Decision Tree from the Scratch

Python algorithm built from the scratch for a simple Decision Tree.

Theory and Math behind this post is covered here in Medium post.

We have just looked at Mathematical working for ID3, this post we will see how to build this in Python from the scratch. We will make it simple by using Pandas dataframes.

Load the prerequisites

In [1]:
import numpy as np
import pandas as pd
eps = np.finfo(float).eps
from numpy import log2 as log

‘eps’ here is the smallest representable number. At times we get log(0) or 0 in the denominator, to avoid that we are going to use this.

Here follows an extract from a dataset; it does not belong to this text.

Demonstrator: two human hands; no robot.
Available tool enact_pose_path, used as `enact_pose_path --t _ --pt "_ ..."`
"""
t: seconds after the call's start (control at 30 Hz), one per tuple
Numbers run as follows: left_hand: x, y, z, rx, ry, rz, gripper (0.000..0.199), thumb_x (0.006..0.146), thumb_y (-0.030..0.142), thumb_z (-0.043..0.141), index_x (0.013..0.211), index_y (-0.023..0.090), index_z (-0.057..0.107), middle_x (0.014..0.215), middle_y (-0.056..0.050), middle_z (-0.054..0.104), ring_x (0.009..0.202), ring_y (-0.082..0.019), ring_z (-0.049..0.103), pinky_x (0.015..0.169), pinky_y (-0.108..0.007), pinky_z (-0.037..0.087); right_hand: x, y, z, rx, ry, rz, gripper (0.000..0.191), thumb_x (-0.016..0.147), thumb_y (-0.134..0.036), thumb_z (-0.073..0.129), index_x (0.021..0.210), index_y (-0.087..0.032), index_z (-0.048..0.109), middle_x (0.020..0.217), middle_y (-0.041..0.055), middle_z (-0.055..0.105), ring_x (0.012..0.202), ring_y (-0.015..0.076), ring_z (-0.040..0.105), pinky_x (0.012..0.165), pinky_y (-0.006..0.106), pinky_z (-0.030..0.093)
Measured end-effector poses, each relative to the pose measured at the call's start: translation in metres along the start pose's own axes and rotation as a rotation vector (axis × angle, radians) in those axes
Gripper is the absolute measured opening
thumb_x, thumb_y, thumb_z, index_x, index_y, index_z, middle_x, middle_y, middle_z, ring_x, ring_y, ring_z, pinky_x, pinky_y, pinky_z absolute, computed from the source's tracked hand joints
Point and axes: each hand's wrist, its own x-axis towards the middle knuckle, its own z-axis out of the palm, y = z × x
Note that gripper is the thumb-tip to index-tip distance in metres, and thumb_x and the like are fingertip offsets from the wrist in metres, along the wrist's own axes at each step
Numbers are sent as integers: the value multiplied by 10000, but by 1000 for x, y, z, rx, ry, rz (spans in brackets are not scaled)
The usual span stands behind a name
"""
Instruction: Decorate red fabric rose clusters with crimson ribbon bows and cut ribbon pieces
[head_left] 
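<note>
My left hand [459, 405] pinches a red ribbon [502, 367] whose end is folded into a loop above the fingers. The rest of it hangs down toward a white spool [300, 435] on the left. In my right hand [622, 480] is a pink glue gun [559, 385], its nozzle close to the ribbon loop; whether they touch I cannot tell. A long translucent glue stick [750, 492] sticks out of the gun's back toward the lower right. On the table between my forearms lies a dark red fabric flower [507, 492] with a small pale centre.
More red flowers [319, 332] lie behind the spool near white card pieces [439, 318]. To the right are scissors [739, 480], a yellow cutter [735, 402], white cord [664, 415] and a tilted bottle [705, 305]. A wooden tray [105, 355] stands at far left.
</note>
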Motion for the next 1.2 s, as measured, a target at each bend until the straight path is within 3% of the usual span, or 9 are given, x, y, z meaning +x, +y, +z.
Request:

The dataset is very small one, we’ll just represent that with a dictionary.

In [3]:
dataset = {'Taste':['Salty','Spicy','Spicy','Spicy','Spicy','Sweet','Salty','Sweet','Spicy','Salty'],

We will read this with Pandas dataframe

In [5]:
df = pd.DataFrame(dataset,columns=['Taste','Temperature','Texture','Eat'])
In [6]:
Taste Temperature Texture Eat
0 Salty Hot Soft No
1 Spicy Hot Soft No
2 Spicy Hot Hard Yes
3 Spicy Cold Hard No
4 Spicy Hot Hard Yes
5 Sweet Cold Soft Yes
6 Salty Cold Soft No
7 Sweet Hot Soft Yes
8 Spicy Cold Soft Yes
9 Salty Hot Hard Yes

We have seen from an earlier post we need to find the Entropy and then Information Gain for splitting the data set.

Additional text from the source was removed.